Maybe it’s time for cabbage to turn over a new leaf.
Sulfuric, limp and a ghastly shade of yellow-gray-green, overcooked cabbage is the very picture of unappetizing. Entire generations of children have grown up holding their noses and making faces at the mere mention of the leafy, green vegetable traditionally associated with St. Patrick’s Day. But more and more cooks are discovering that there’s more than one way to cook (or not) a cabbage.
Low in calories and high in vitamins A and C, cabbage does best with low-and-slow braising recipes or eaten raw in salads and slaws. Because of south Louisiana’s long growing season and warmer weather, locally grown cabbage is available through the fall and into spring.

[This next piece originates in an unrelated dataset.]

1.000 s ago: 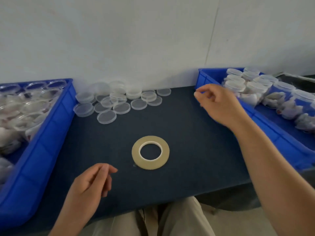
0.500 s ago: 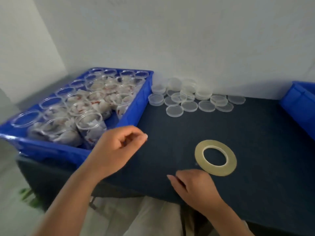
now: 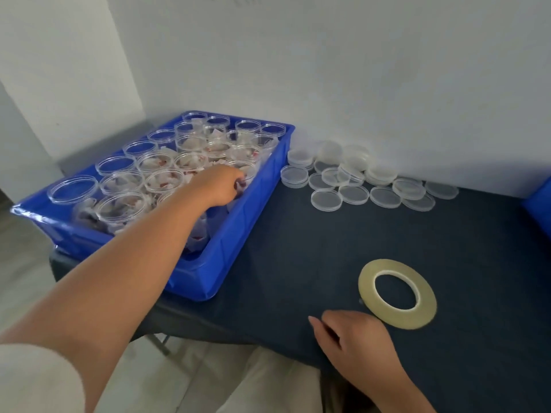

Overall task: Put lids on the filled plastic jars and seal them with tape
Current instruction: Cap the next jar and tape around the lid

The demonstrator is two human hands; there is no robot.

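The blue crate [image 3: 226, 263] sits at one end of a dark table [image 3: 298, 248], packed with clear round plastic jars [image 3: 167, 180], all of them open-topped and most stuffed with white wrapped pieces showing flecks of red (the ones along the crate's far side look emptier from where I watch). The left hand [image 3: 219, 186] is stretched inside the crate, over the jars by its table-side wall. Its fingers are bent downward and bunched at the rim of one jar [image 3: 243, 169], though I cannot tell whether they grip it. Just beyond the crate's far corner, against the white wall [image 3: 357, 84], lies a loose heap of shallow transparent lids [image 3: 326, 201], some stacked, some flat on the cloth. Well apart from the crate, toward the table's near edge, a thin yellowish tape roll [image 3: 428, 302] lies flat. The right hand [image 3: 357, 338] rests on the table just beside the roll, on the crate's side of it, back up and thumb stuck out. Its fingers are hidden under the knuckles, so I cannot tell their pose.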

Jynell Glaser, of Glaser’s Produce Farm in New Roads, said spring is great for her cabbages, which grow quickly into tender, sweet plants.
“You always want to get your greens in the spring,” she said. “Just steam it and put a little seasoning and butter on it. It’s fabulous.”
Glaser and her husband, Charles “Brother” Glaser, will harvest about 5,000 cabbages per growing season to sell at Baton Rouge-area farmers markets and their roadside stand, including a heirloom variety called Early Jersey Wakefield. These smaller, pointy cabbages are extremely sweet, Jynell Glaser said, and are the perfect size for a small family.
Jynell Glaser sometimes makes her cabbage into a slaw with raisins and apples, or a sweet-and-sour coleslaw with dill relish and a little sugar. It depends, she said, on who she’s cooking for. She also braises the cabbage in a tomato sauce, putting the chopped ingredients for traditional cabbage rolls in a skillet.
When looking for a cabbage, the Good Housekeeping folks say, select heads that are heavy, firm and blemish-free with tightly packed leaves. Store cabbages in the crisper drawer of the refrigerator in a plastic bag with a few holes poked in it.
To prepare them, discard the tough outer leaves and cut out the cabbage’s core before chopping or shredding the leaves.
Glaser said cabbages exposed to cold weather will grow slower and have tougher leaves while summer and spring cabbages will grow faster and be more tender. She said those same principles hold true for other members of the family, including broccoli and Brussels sprouts.